*What you need to do*. All records are to be transcribed in full; any pictures among them are to be skipped.
BEGIN Material provided
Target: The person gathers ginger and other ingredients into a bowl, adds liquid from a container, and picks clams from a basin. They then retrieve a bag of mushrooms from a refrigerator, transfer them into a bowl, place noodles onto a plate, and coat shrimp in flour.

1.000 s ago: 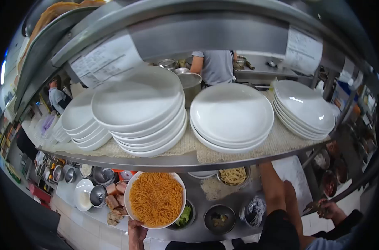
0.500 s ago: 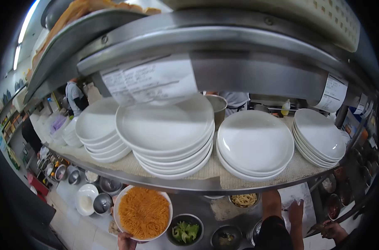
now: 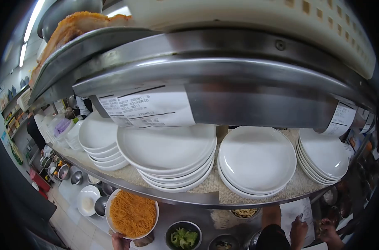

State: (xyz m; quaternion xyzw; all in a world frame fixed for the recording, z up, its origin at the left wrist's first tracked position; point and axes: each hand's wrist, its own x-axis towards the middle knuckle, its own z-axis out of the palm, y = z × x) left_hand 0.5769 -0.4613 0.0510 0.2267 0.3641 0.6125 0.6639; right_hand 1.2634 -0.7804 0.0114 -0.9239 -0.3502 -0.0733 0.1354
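Note:
In the head view, my left hand (image 3: 120, 241) grips the near rim of a white bowl (image 3: 157, 216) heaped with thin orange noodles (image 3: 132, 213). The thumb lies over the edge. My right arm, in a black sleeve (image 3: 272, 236), reaches forward under the shelf, which hides that hand. Between my arms stand a metal bowl of chopped green leaves (image 3: 184, 238) and a dark bowl (image 3: 224, 242) with small pieces in it. Near the right forearm, a bowl of pale noodles (image 3: 244, 212) is partly covered by the shelf edge.
Stacks of white plates (image 3: 257, 160) fill the shelf (image 3: 256, 201) at head height. Printed slips (image 3: 147, 107) hang from the upper rail. Another person's hands (image 3: 298, 230) work by a white board (image 3: 286, 208) at right. Metal bowls (image 3: 77, 178) stand at left.
The view has tilted up, so shelf and plates sit lower. The orange noodle bowl has shifted left with my left hand on it, and a brown block shows beside it.

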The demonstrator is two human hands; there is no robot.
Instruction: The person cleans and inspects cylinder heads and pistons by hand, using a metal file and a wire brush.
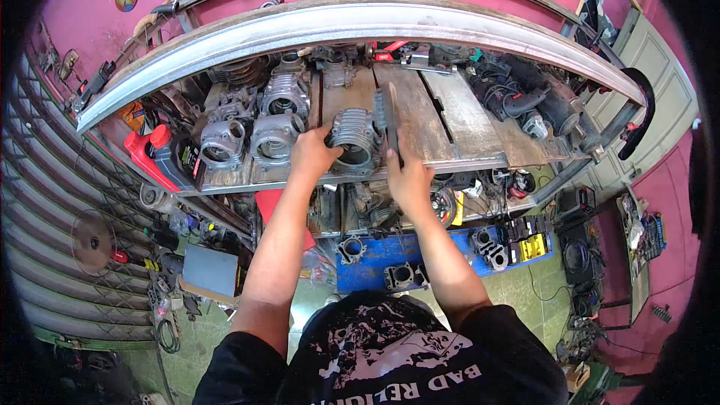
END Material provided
*Exercise answer*.
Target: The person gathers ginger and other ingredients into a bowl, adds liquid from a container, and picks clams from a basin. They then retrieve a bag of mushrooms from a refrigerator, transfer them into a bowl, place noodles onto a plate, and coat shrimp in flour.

1.000 s ago: 
0.500 s ago: 
now: 

State: (xyz m; quaternion xyzw; all in a world frame fixed for the recording, z up, its origin at the left wrist's first tracked position; point and axes: each hand's wrist, its own x-axis towards the middle knuckle, its own z-axis out of the palm, y = z × x) left_hand 0.5769 -0.4613 0.0510 0.2267 0.3641 0.6125 0.6639; right_hand 1.2634 -0.7804 0.0114 -0.9239 -0.3502 -0.0733 0.1354
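Note:
In the head view, my left hand (image 3: 120, 241) grips the near rim of a white bowl (image 3: 157, 216) heaped with thin orange noodles (image 3: 132, 213). The thumb lies over the edge. My right arm, in a black sleeve (image 3: 272, 236), reaches forward under the shelf, which hides that hand. Between my arms stand a metal bowl of chopped green leaves (image 3: 184, 238) and a dark bowl (image 3: 224, 242) with small pieces in it. Near the right forearm, a bowl of pale noodles (image 3: 244, 212) is partly covered by the shelf edge.
Stacks of white plates (image 3: 257, 160) fill the shelf (image 3: 256, 201) at head height. Printed slips (image 3: 147, 107) hang from the upper rail. Another person's hands (image 3: 298, 230) work by a white board (image 3: 286, 208) at right. Metal bowls (image 3: 77, 178) stand at left.
The view has tilted up, so shelf and plates sit lower. The orange noodle bowl has shifted left with my left hand on it, and a brown block shows beside it.
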
The demonstrator is two human hands; there is no robot.
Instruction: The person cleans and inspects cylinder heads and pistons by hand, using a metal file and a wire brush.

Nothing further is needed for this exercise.